_What needs to be done_. A faithful, complete copy of the entries below is required, with images removed.

_Exercise materials_.
====================
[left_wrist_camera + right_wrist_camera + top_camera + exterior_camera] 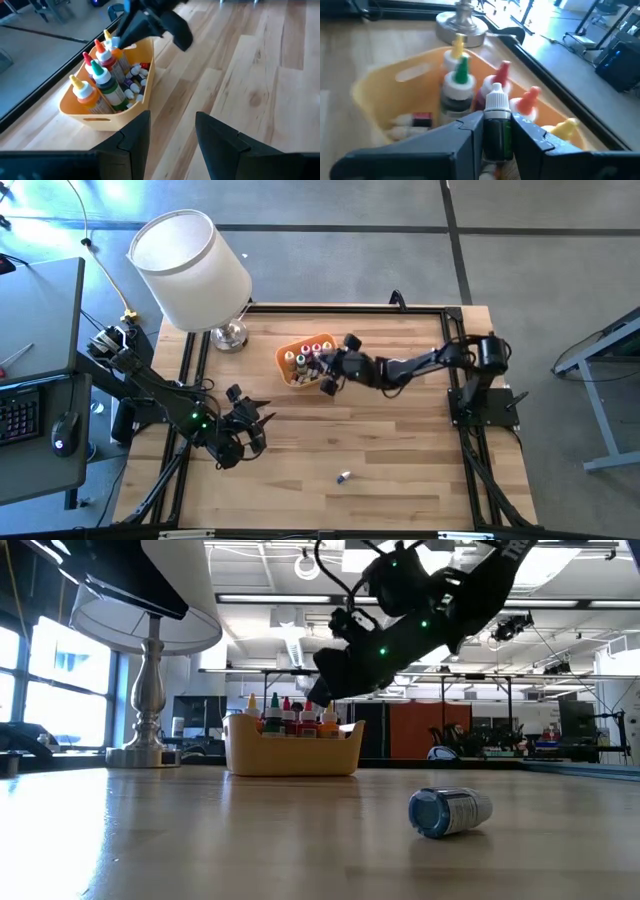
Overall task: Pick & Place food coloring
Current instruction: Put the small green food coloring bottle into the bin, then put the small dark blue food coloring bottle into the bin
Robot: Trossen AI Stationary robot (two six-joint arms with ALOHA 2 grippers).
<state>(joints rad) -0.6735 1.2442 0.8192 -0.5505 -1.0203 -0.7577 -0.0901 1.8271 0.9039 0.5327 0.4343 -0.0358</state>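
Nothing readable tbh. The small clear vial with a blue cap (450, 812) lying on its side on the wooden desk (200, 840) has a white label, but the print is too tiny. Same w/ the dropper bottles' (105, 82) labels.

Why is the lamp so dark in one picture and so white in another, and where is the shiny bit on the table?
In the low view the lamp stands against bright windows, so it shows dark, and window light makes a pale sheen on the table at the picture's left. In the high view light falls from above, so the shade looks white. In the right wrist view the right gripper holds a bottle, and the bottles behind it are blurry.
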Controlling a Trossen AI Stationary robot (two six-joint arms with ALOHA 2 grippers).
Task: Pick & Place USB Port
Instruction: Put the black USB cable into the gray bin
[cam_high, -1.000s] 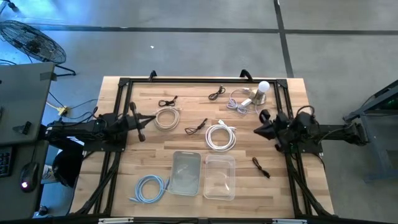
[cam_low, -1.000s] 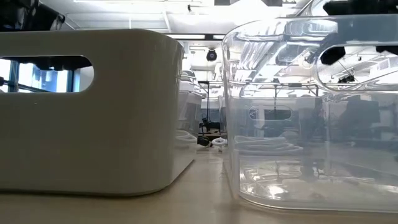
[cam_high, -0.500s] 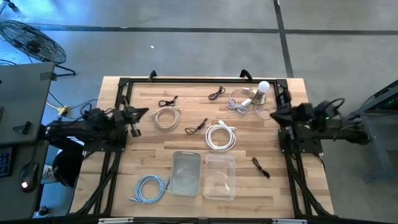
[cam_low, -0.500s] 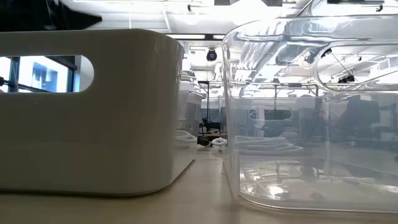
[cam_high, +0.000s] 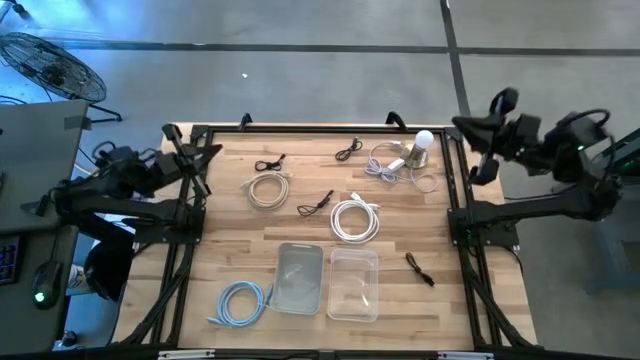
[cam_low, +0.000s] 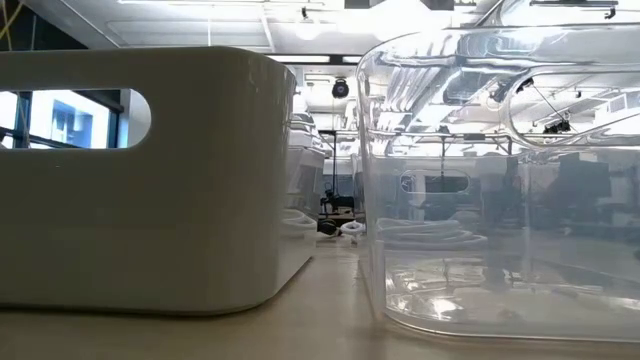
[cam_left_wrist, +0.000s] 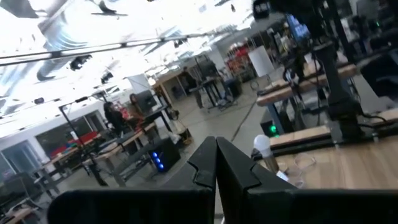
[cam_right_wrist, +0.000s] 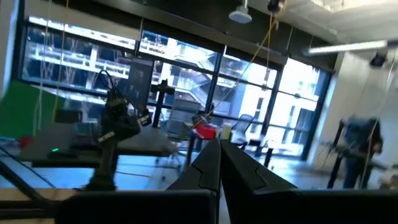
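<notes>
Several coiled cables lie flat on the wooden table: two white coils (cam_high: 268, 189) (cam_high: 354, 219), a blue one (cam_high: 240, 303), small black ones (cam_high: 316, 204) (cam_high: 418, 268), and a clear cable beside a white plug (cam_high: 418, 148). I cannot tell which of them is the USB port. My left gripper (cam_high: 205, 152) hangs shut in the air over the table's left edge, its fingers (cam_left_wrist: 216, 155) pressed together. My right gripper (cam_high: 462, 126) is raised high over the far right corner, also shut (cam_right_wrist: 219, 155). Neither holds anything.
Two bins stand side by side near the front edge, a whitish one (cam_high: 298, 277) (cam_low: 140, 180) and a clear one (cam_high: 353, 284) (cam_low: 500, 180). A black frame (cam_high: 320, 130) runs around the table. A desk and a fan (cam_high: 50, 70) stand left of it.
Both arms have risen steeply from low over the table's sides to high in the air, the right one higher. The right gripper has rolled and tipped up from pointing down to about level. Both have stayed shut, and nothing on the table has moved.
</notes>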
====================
_Completed exercise_.
[left_wrist_camera + right_wrist_camera + top_camera + exterior_camera] 
Overall task: Pick & Place food coloring
Current instruction: Put the small green food coloring bottle into the bin, then put the small dark blue food coloring bottle into the bin
Robot: Trossen AI Stationary robot (two six-joint arms with ALOHA 2 grippers).
<state>(joints rad) -0.6735 1.2442 0.8192 -0.5505 -1.0203 -0.7577 -0.0901 1.8271 0.9039 0.5327 0.4343 -0.0358</state>
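Nothing readable tbh. The small clear vial with a blue cap (450, 812) lying on its side on the wooden desk (200, 840) has a white label, but the print is too tiny. Same w/ the dropper bottles' (105, 82) labels.

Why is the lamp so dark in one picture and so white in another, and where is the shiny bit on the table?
In the low view the lamp stands against bright windows, so it shows dark, and window light makes a pale sheen on the table at the picture's left. In the high view light falls from above, so the shade looks white. In the right wrist view the right gripper holds a bottle, and the bottles behind it are blurry.
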Controlling a Trossen AI Stationary robot (two six-joint arms with ALOHA 2 grippers).
Task: Pick & Place USB Port
Instruction: Put the black USB cable into the gray bin
[cam_high, -1.000s] 
[cam_low, -1.000s] 
[cam_high, -0.500s] 
[cam_low, -0.500s] 
[cam_high, +0.000s] 
[cam_low, +0.000s] 
[cam_left_wrist, +0.000s] 
[cam_right_wrist, +0.000s] 
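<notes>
Several coiled cables lie flat on the wooden table: two white coils (cam_high: 268, 189) (cam_high: 354, 219), a blue one (cam_high: 240, 303), small black ones (cam_high: 316, 204) (cam_high: 418, 268), and a clear cable beside a white plug (cam_high: 418, 148). I cannot tell which of them is the USB port. My left gripper (cam_high: 205, 152) hangs shut in the air over the table's left edge, its fingers (cam_left_wrist: 216, 155) pressed together. My right gripper (cam_high: 462, 126) is raised high over the far right corner, also shut (cam_right_wrist: 219, 155). Neither holds anything.
Two bins stand side by side near the front edge, a whitish one (cam_high: 298, 277) (cam_low: 140, 180) and a clear one (cam_high: 353, 284) (cam_low: 500, 180). A black frame (cam_high: 320, 130) runs around the table. A desk and a fan (cam_high: 50, 70) stand left of it.
Both arms have risen steeply from low over the table's sides to high in the air, the right one higher. The right gripper has rolled and tipped up from pointing down to about level. Both have stayed shut, and nothing on the table has moved.
</notes>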

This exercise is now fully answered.